Pois bem, o álbum não é imaculado, nem complexo ao nível de Charli, mas esperar isso nem seria uma expectativa válida. É um projeto conceitual e temático, não só musicalmente, mas espiritualmente. Trata-se de uma reflexão íntima de sentimentos que surgem em meio a um momento excepcional na vida de todos, e essas reflexões foram agrupadas com muito talento, num álbum que possui letras cativantes e instrumentais que representam o que Charli sabe fazer de melhor: levar o pop ao próximo nível. E tudo isso de dentro de casa! 
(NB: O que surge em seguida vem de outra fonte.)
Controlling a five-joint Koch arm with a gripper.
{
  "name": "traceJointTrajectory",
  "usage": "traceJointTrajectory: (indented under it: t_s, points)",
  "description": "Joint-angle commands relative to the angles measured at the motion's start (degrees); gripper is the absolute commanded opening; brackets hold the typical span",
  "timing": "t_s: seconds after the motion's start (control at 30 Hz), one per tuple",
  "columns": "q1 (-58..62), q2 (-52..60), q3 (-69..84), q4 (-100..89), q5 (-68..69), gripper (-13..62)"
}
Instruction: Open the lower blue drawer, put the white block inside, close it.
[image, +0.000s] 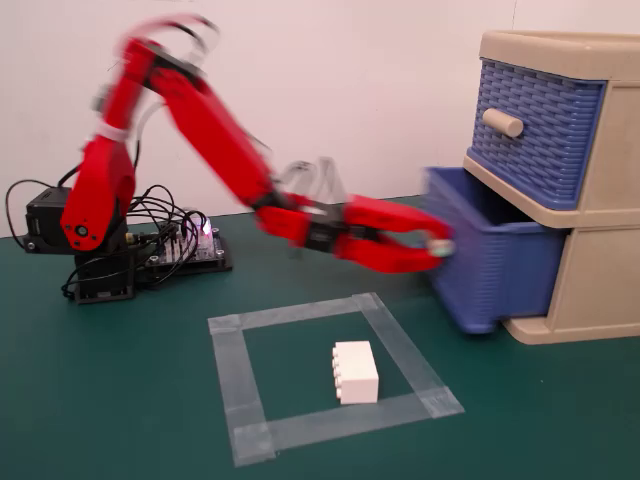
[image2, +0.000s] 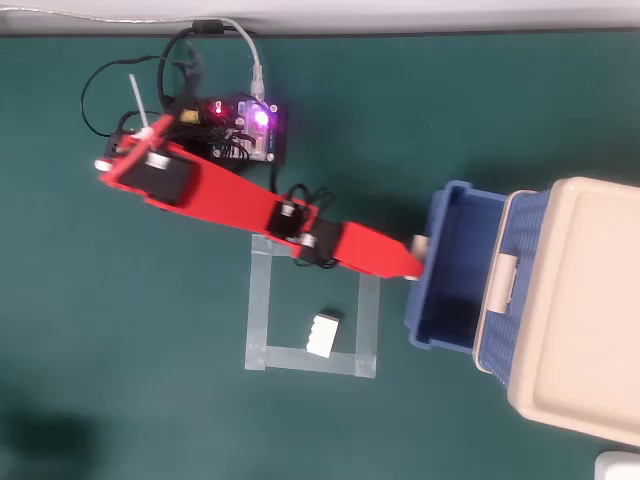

Assim como Charli, não sabemos o que o futuro promete, mas o que se pode fazer é dar o seu melhor, um dia de cada vez. Charli, com ajuda dos seus produtores, conseguiu um feito incrível ao criar um álbum em pouco mais de um mês, sem sair de casa, e não foi para mostrar que ela é capaz, mas sim que ela é, assim como nós, alguém que tem muito a expressar. Esse álbum tem tudo para representar o que eventualmente poderá ser chamado de legado musical da quarentena, então, nessa toada, nada mais justo do que nomear Charli XCX como a nossa mais nova rainha da quarentena.